He was riding on a bus. He had traveled to New York City to apply for admission to Columbia and was on his way home to Springfield, Massachusetts. He was twenty-one years old, and he had never heard the gospel—not even once.

In the kind and gracious plan of God, he found himself riding home with two young men from his own neighborhood, Ernie and Paul Lucia. They were the only young people he knew who attended church but didn’t go to a Catholic church.

When they inquired, he explained that he planned to attend Columbia and become a radio announcer.

“You ought to go to our college! We go to Bob Jones University in Greenville, South Carolina. We have a radio program; in fact, we have our own radio station.”

While he had never heard of Bob Jones University, the Lucia brothers impressed him. Their spirit, their speech, and their appearance all attracted his interest.

In January of 1949 he boarded another bus. He was totally unprepared for the life of a Christian university—he had to borrow a suit coat to wear to the opening revival service.

That night the fiery evangelist and founder of the university, Dr. Bob Jones, Sr., preached the gospel. When he heard it—for the very first time in his twenty-one years of life—the young man said, “That sounds like a good deal to me!” 

He sat there, one of 3,000 people in the Rodeheaver Auditorium, and put faith in Jesus Christ and the gospel message he had just heard. Although he was taken to a side room and dealt with, and though he formalized his decision to trust Christ as his Savior with a prayer, he would say until his death seventy years later that he was saved sitting in his seat.

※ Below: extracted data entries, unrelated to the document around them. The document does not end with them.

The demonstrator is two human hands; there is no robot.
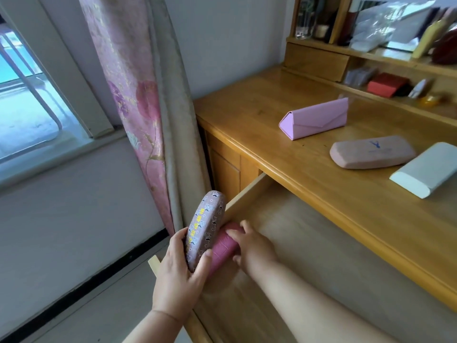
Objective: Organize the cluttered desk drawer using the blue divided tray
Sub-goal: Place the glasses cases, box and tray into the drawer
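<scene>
Brown patterned glasses case point(206, 227), yellow lettering

The right hand point(254, 248) covers much of the dark pink case point(223, 251), whose lower end is hidden behind the left hand point(178, 273). The white box point(425, 169) and the shelf point(395, 53) run off the right edge; the shelf's items are blurred.

A desk point(284, 144) of honey-coloured wood is shown with a smooth, glossy varnish, while the open drawer point(296, 243) is lined with paler, matt wood. On the desk, a triangular pink case point(316, 120) looks like smooth matt card or faux leather, and a rounded pink case point(373, 154) has a fine-grained matt skin. A patterned brown case point(205, 226) appears slightly shiny, a rose case point(223, 246) is embossed with a scale-like texture, and the curtain point(138, 95) is floral cloth with a faint sheen.
</scene>
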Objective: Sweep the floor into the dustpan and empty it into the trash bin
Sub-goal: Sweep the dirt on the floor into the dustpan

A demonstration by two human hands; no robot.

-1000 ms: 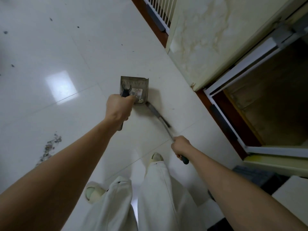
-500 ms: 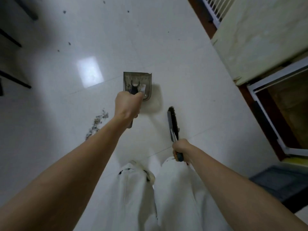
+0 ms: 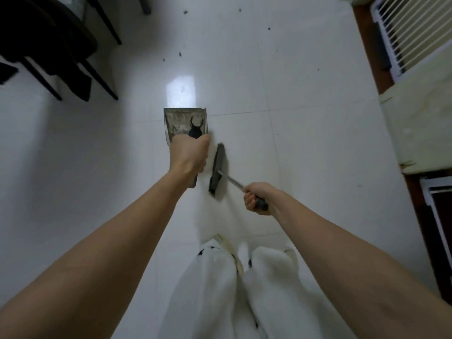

He was saved the moment he decided to believe on Christ.

I’m glad the Lucia brothers were a good testimony that day. And I’m glad Bob Jones University was willing to accept a few unsaved students. And I’m really glad—eternally glad—that Dr. Bob preached the gospel that night, because that young man was my dad. 

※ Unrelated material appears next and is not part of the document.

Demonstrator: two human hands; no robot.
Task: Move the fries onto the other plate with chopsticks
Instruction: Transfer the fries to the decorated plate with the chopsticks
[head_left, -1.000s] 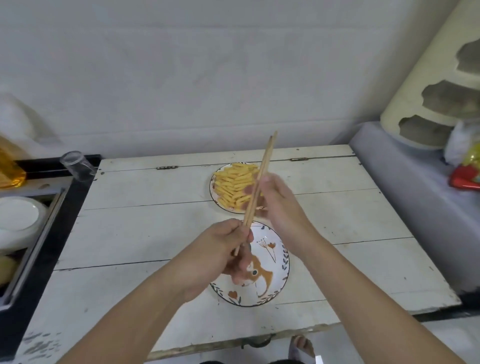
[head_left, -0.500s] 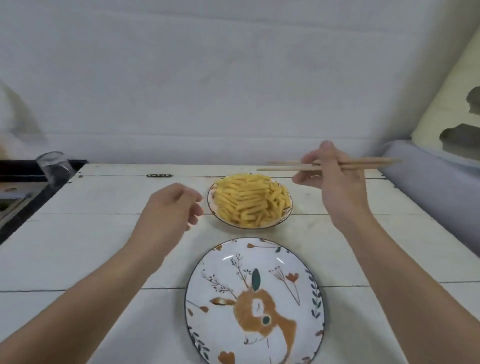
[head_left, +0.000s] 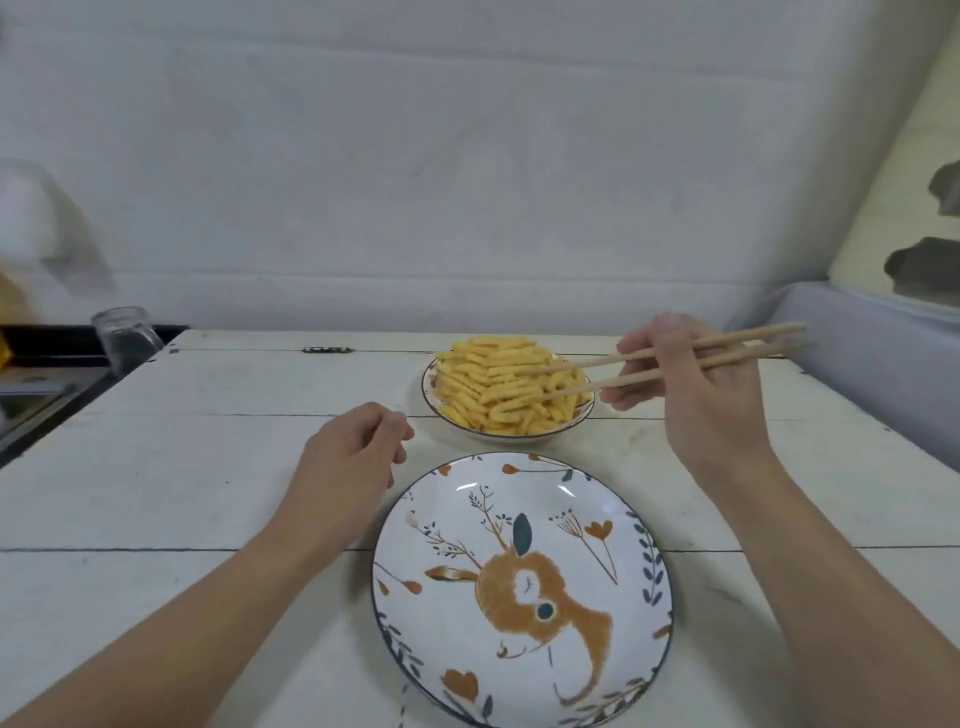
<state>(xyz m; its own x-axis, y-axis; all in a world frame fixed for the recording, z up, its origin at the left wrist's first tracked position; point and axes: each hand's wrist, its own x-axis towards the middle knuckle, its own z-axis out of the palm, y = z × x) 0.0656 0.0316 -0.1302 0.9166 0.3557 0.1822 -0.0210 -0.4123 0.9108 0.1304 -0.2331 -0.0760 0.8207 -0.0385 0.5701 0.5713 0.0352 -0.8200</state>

Dad served God for the rest of his life. He pastored four churches, starting his last pastorate at age 72. He traveled widely as an evangelist. He took a run-down debt-ridden rescue mission in Detroit and the Lord did an amazing work.

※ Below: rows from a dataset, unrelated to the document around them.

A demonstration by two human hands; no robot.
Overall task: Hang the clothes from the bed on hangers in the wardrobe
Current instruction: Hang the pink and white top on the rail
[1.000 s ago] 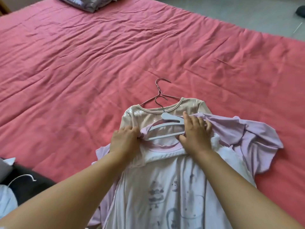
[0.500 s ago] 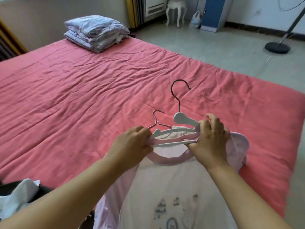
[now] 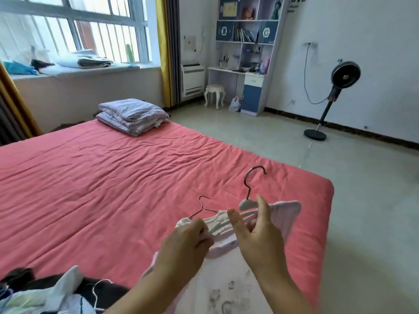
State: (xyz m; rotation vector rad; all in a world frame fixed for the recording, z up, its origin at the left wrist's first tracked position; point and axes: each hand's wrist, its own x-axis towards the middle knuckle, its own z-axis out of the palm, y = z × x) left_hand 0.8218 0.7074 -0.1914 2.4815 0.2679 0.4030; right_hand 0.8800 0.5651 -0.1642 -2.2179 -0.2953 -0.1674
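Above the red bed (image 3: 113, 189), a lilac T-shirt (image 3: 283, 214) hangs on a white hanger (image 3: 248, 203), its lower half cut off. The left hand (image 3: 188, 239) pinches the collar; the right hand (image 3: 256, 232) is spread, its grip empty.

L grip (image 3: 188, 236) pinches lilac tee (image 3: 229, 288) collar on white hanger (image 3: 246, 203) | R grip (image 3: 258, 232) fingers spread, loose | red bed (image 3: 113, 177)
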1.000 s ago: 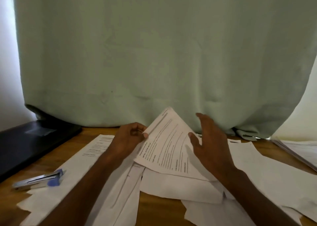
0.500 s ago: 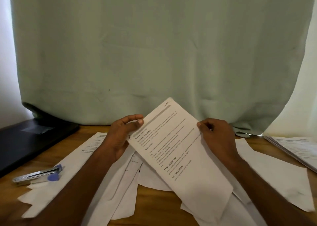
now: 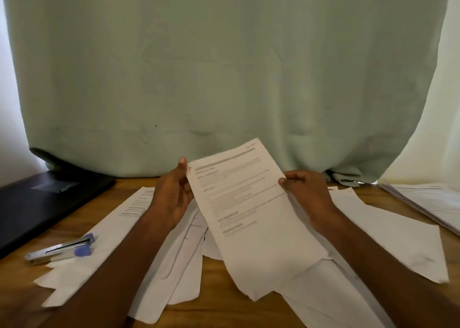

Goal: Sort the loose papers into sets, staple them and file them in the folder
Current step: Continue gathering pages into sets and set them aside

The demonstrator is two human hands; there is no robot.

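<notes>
printed sheet now lifted higher, both hands gripping

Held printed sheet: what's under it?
Under the printed sheet, held by the left hand and right hand, lie loose papers on the wooden table. Whatever sits directly beneath is covered.

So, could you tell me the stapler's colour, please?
Silver stapler with blue plastic ends, head view.
</notes>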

The very word stirs our soul, strengthens our spirit and sends thrills of joy up our spine. What a message! What glorious news! What a life-changing, sin-cleansing truth!

Don’t diminish it by making it the mere recitation of a prayer rather than trusting Jesus and Him alone for forgiveness of sin and the gift of eternal life.

Don’t add to it by demanding forsaking oneself for Christ not as a step of discipleship but as the “sine qua non of saving faith.”

And most of all, don’t keep it to yourself. There are a lot of other people out there just as open to the gospel as my dad was. But we don’t know who they are. That’s why we have to “preach the gospel to every creature.”